Astronomers snap fresh IMAGES of enormous ‘face mask wearing’ asteroid that’s heading our way
The gigantic space rock – snappily dubbed 1998 OR2 – is set to have its closest flyby of our planet in at least a century when it safely whizzes past Earth at a distance of 6.3 million kilometers (around four million miles) on April 29.

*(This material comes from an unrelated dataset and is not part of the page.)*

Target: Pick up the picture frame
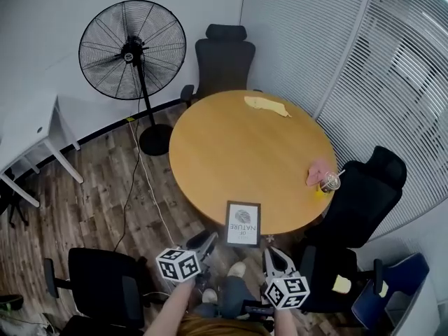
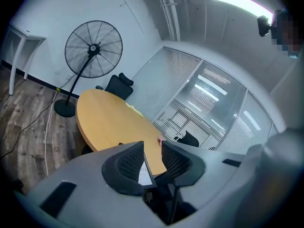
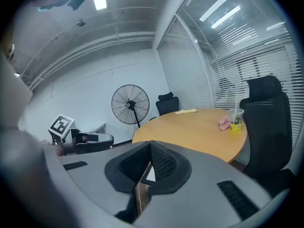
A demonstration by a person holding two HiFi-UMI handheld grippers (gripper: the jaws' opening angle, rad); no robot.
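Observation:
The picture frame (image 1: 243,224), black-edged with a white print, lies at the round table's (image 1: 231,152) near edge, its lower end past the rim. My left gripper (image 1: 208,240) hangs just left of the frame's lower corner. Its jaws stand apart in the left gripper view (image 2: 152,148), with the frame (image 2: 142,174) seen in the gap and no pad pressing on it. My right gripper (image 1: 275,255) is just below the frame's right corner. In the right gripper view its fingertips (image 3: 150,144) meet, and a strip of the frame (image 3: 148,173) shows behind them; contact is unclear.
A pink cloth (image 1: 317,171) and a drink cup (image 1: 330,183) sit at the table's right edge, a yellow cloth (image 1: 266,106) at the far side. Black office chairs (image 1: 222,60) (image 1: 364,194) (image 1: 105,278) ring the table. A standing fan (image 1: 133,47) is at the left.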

Two teams of space-watchers have already caught glimpses of the asteroid as its presence grows brighter in the night sky, hurtling towards Earth at a speed of around 31,320kph (19,461mph).
Both the Virtual Telescope Project in Rome and the Arecibo Observatory in Puerto Rico released their fresh snaps. The Puerto Rican team joked that the space rock appeared to be keeping in tune with trends here on Earth by wearing a face mask.
“#TeamRadar and the @NAICobservatory staff are taking the proper safety measures as we continue observations. This week we have been observing near-Earth asteroid 1998 OR2, which looks like it’s wearing a mask!” it tweeted.
#TeamRadar and the @NAICobservatory staff are taking the proper safety measures as we continue observations. This week we have been observing near-Earth asteroid 1998 OR2, which looks like it's wearing a mask! It's at least 1.5 km across and is passing 16 lunar distances away! pic.twitter.com/X2mQJCT2Qg— Arecibo Radar (@AreciboRadar) April 18, 2020
The enormous astronomical object measures more than 1.5km across and is classified as a “potentially hazardous” asteroid because all large space rocks that come within 7,480,000km (4,650,000 miles) of Earth are given the classification.
The flyby offers astronomers a fantastic chance to learn more about the composition of 1998 OR2 as it passes. It will also allow them to take measurements of the planetoid in order to refine how it sizes asteroids.
Tracking giant asteroids also helps scientists to concoct measures for defending Earth against objects that could potentially pose a real risk to our planet.